Une nouvelle saison estivale nous arrive finalement avec toutes les possibilités d’activités aériennes que ceci peut impliquer pour les pilots à travers notre pays. Tous ces plaisirs aéronautiques entraînent aussi la responsabilité d’utiliser l’espace aérien avec diligence. Ceci vise particulièrement à rappeler à tous nos pilotes que nous avons la responsabilité de nous informer quant à l’existence de NOTAMs qui peuvent affecter nos vols. Cette même saison estivale amène aussi les spectacles aériens ainsi que de nombreuses autres activités aériennes ou autre (pensons au Sommet G7 par exemple), qui entrainent la publication de NOTAMs. Ces NOTAMs imposent typiquement des restrictions, normalement d’une durée limitée, dans certaines parties de l’espace aérien et font force légale. L’article 5.1 de la Loi sur l’Aéronautique stipule que le Ministre peut interdire ou restreindre l’utilisation d’aéronefs dans des zones spécifiques de l’espace aérien lorsqu’il estime que la sûreté aérienne ou la sécurité ou la protection du public l’imposent.

Un NOTAM récemment publié pour la région au nord de Toronto relativement à un spectacle aérien à la base de Borden constitue un exemple approprié de ceci.
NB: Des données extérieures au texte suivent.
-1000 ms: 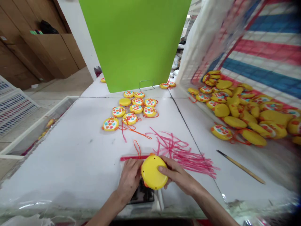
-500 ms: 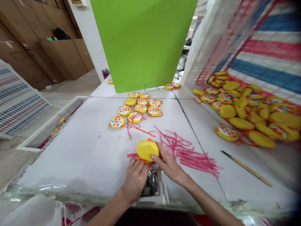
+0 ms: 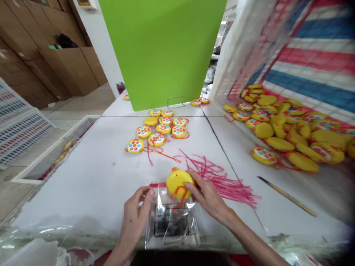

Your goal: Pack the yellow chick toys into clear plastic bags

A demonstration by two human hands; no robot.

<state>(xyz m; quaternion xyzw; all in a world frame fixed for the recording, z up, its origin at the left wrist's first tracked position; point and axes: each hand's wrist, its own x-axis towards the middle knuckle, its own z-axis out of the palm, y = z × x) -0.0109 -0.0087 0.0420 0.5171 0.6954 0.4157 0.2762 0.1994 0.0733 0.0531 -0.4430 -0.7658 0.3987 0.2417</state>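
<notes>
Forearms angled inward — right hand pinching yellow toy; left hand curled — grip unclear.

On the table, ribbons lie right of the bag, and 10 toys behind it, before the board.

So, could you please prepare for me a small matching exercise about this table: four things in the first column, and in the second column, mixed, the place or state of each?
Column one
1. nearest yellow toy
2. pink strips
3. green board
4. wooden-handled tool

Column two
A. rising from the far part of the table
B. thin and straight, lying by itself
C. gripped by the right hand
D. many together, lying in a loose heap

Right pairs
1-C; 2-D; 3-A; 4-B
</notes>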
Le spectacle aérien incluait la participation des Snowbirds et d’un F-18. Malgré la publication d’un NOTAM relativement à cet événement, on a observé seize (16) incursions dans l’espace aérien protégé par le NOTAM. Ces incursions ont entraîné des délais et/ou interruptions aux performances des Snowbirds et du F-18.  Un simple délai de sept (7) minutes ne semble peut-être pas important mais nous devons comprendre que ces 7 petites minutes pour un F-18 en vol signifient une bonne quantité de carburant gaspillé. Par surcroît, au décollage pour une routine de spectacle aérien, le F-18 n’emmène pas une charge maximale de carburant, mais bien plutôt le nécessaire pour la mission et le retour avec une réserve. Ces 7 minutes peuvent en fait entraîner des conséquences indésirables. La perspective est très similaire pour les Snowbirds. Quoique le Tutor consomme moins que le F-18, il y a quand même neuf (9) avions en vol et les implications sont les mêmes. Ajoutez à ceci le risque de collision aérienne. Les performants dans un spectacle aérien comptent sur leur espace protégé et se concentrent sur leur routine : forte probabilité de ne pas voir un petit avion au mauvais endroit. Notons qu’un unique avion s’est avéré responsable de multiples incursions. J’essaie d’imaginer le montant total de l’amende.